Karena tawaran tadi, akhir-akhir ini saya banyak merenung. Apa sih yang membuat saya bahagia? Dimana saya merasa bahagia? Apakah di Eropa, negeri serba makmur dan teratur? Apakah di Asia Timur, yang penuh kesempatan dan sedang giat membangun? Apakah ketika saya berjalan-jalan di Magnificent Mile di Chicago, ataukah ketika saya sedang memandang ke arah Sungai Yanpu di atas menara TV Shanghai? Ataukah ketika saya sedang berdiri di tengah padang pasir di Tamil Nadu, India? Atau ketika saya sedang memandang warna ganggang kemerahan di tepi laut dalam perjalanan dari Incheon ke Seoul? Kalau bukan itu semua, lalu kapan terakhir kali saya merasa tenang, bebas, gembira?

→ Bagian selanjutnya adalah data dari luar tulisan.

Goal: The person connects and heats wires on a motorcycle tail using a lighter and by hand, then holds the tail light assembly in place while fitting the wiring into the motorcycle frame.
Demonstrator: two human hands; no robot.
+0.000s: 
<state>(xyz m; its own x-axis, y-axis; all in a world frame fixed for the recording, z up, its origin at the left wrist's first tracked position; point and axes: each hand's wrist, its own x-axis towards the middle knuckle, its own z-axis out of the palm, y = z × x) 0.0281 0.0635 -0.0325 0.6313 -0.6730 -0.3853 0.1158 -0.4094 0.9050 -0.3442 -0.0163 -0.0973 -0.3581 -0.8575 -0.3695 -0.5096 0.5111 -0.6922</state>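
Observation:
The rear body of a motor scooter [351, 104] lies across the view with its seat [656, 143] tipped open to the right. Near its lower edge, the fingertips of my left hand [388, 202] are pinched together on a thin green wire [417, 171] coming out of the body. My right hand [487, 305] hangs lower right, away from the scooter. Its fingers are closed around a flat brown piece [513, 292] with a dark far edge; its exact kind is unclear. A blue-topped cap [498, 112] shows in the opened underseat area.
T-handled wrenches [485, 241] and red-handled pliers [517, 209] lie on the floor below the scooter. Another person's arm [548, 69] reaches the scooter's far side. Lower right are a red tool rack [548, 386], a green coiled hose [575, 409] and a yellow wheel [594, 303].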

Terakhir kali? Hmm, pastinya ketika saya berdiri di sebuah buritan kapal nelayan. Akhir kencang menerpa kulit saya yang bernapas lega ditengah lembabnya hawa lautan. Matahari nampak mulai condong ke Barat. Entah hukum Fisika apa yang mengharuskannya, tiba-tiba langit menyala ungu kekuningan, ketika sinar matahari mulai terhalang oleh gunung yang nampak mencuat begitu saja dari permukaan laut. Sayapun mengambil kamera saya dan berusaha megambil fotonya - namun sia-sia, karena aturan fokus dan diafragma paling canggih sekalipun tidak akan bisa menangkap aura alam ini. Sayapun meletakkan kamera, duduk di buritan paling ujung, dan menikmati pemandangan yang luar biasa ini, sambil terangguk-angguk diguncang gelombang kecil. Cipratan air laut membasahi kulit saya, seolah sebagai penyegar setelah siang yang panas. Lagu ’Welcome To My Paradise’ terdengar di latar belakang. Disanalah, saya merasa gembira. Di selat antara Manado dengan Gunung Manado Tua. Di sebuah kapal yang membawa saya dari Labuhan Bajo ke Pulau Komodo. Diatas perahu nelayan yang mengarungi Pulau Menjangan di Kepulauan Karimunjawa. Diatas kapal, diantara pulau-pulau. Di Indonesia, tanah air beta!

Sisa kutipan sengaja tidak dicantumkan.